- [TASK DIRECTIONS]
The required output is the whole listing below, unchanged.

- [INFORMATION SHOWN]
##############################

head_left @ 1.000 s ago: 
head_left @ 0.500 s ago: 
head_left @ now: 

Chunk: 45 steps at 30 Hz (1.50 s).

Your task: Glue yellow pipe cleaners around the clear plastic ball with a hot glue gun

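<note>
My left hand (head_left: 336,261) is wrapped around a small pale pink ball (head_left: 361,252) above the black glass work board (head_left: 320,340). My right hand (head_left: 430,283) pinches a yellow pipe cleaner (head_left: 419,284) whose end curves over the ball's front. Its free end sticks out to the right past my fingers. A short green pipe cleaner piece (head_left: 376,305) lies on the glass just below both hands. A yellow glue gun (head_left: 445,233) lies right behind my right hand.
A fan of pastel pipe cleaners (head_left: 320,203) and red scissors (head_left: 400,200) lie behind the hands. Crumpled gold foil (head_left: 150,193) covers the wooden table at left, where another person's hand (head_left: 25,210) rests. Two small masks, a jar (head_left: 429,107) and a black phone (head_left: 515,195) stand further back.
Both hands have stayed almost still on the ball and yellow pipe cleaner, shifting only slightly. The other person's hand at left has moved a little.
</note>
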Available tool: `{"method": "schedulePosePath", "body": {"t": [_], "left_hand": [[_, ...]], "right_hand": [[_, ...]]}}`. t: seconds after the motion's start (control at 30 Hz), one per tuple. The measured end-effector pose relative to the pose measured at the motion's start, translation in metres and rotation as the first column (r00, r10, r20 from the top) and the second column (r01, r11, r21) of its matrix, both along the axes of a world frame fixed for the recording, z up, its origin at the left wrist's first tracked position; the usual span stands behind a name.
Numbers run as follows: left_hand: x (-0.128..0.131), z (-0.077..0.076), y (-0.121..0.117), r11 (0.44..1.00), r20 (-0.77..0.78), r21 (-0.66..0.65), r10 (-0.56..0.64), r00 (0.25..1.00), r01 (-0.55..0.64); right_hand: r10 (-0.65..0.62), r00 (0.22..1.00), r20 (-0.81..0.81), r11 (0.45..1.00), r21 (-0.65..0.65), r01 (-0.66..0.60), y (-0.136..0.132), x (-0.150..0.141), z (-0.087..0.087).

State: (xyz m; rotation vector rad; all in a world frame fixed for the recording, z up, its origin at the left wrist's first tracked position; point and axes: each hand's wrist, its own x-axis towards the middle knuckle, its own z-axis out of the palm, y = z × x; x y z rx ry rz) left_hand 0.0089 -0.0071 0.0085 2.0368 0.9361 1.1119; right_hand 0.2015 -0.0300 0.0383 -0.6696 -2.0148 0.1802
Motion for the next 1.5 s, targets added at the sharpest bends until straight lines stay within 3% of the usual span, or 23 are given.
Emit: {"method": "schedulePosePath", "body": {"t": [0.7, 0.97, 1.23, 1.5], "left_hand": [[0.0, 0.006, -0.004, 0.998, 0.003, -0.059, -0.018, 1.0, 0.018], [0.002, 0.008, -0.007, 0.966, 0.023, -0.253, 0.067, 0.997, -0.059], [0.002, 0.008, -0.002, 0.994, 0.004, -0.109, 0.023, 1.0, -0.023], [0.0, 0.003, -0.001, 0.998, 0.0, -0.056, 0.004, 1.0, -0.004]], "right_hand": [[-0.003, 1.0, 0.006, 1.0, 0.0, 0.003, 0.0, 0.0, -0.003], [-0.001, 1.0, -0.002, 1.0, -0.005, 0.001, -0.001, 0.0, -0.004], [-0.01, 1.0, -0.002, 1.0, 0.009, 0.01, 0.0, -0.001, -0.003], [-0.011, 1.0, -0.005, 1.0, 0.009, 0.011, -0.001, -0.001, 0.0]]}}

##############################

- [ANSWER BOX]
head_left @ 1.000 s ago: 
head_left @ 0.500 s ago: 
head_left @ now: 

Chunk: 45 steps at 30 Hz (1.50 s).

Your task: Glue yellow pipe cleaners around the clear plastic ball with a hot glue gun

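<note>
My left hand (head_left: 336,261) is wrapped around a small pale pink ball (head_left: 361,252) above the black glass work board (head_left: 320,340). My right hand (head_left: 430,283) pinches a yellow pipe cleaner (head_left: 419,284) whose end curves over the ball's front. Its free end sticks out to the right past my fingers. A short green pipe cleaner piece (head_left: 376,305) lies on the glass just below both hands. A yellow glue gun (head_left: 445,233) lies right behind my right hand.
A fan of pastel pipe cleaners (head_left: 320,203) and red scissors (head_left: 400,200) lie behind the hands. Crumpled gold foil (head_left: 150,193) covers the wooden table at left, where another person's hand (head_left: 25,210) rests. Two small masks, a jar (head_left: 429,107) and a black phone (head_left: 515,195) stand further back.
Both hands have stayed almost still on the ball and yellow pipe cleaner, shifting only slightly. The other person's hand at left has moved a little.
</note>
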Available tool: `{"method": "schedulePosePath", "body": {"t": [_], "left_hand": [[_, ...]], "right_hand": [[_, ...]]}}`. t: seconds after the motion's start (control at 30 Hz), one per tuple. The measured end-effector pose relative to the pose measured at the motion's start, translation in metres and rotation as the first column (r00, r10, r20 from the top) and the second column (r01, r11, r21) of its matrix, both along the axes of a world frame fixed for the recording, z up, its origin at the left wrist's first tracked position; the usual span stands behind a name.
Numbers run as follows: left_hand: x (-0.128..0.131), z (-0.077..0.076), y (-0.121..0.117), r11 (0.44..1.00), r20 (-0.77..0.78), r21 (-0.66..0.65), r10 (-0.56..0.64), r00 (0.25..1.00), r01 (-0.55..0.64); right_hand: r10 (-0.65..0.62), r00 (0.22..1.00), r20 (-0.81..0.81), r11 (0.45..1.00), r21 (-0.65..0.65), r01 (-0.66..0.60), y (-0.136..0.132), x (-0.150..0.141), z (-0.087..0.087).

State: (xyz m; rotation vector rad; all in a world frame fixed for the recording, z up, its origin at the left wrist's first tracked position; point and axes: each hand's wrist, its own x-axis towards the middle knuckle, its own z-axis out of the palm, y = z × x; x y z rx ry rz) left_hand 0.0089 -0.0071 0.0085 2.0368 0.9361 1.1119; right_hand 0.2015 -0.0300 0.0383 -0.6696 -2.0148 0.1802
Motion for the next 1.5 s, targets added at the sharpest bends until straight lines stay within 3% of the usual span, or 23 are given.
Emit: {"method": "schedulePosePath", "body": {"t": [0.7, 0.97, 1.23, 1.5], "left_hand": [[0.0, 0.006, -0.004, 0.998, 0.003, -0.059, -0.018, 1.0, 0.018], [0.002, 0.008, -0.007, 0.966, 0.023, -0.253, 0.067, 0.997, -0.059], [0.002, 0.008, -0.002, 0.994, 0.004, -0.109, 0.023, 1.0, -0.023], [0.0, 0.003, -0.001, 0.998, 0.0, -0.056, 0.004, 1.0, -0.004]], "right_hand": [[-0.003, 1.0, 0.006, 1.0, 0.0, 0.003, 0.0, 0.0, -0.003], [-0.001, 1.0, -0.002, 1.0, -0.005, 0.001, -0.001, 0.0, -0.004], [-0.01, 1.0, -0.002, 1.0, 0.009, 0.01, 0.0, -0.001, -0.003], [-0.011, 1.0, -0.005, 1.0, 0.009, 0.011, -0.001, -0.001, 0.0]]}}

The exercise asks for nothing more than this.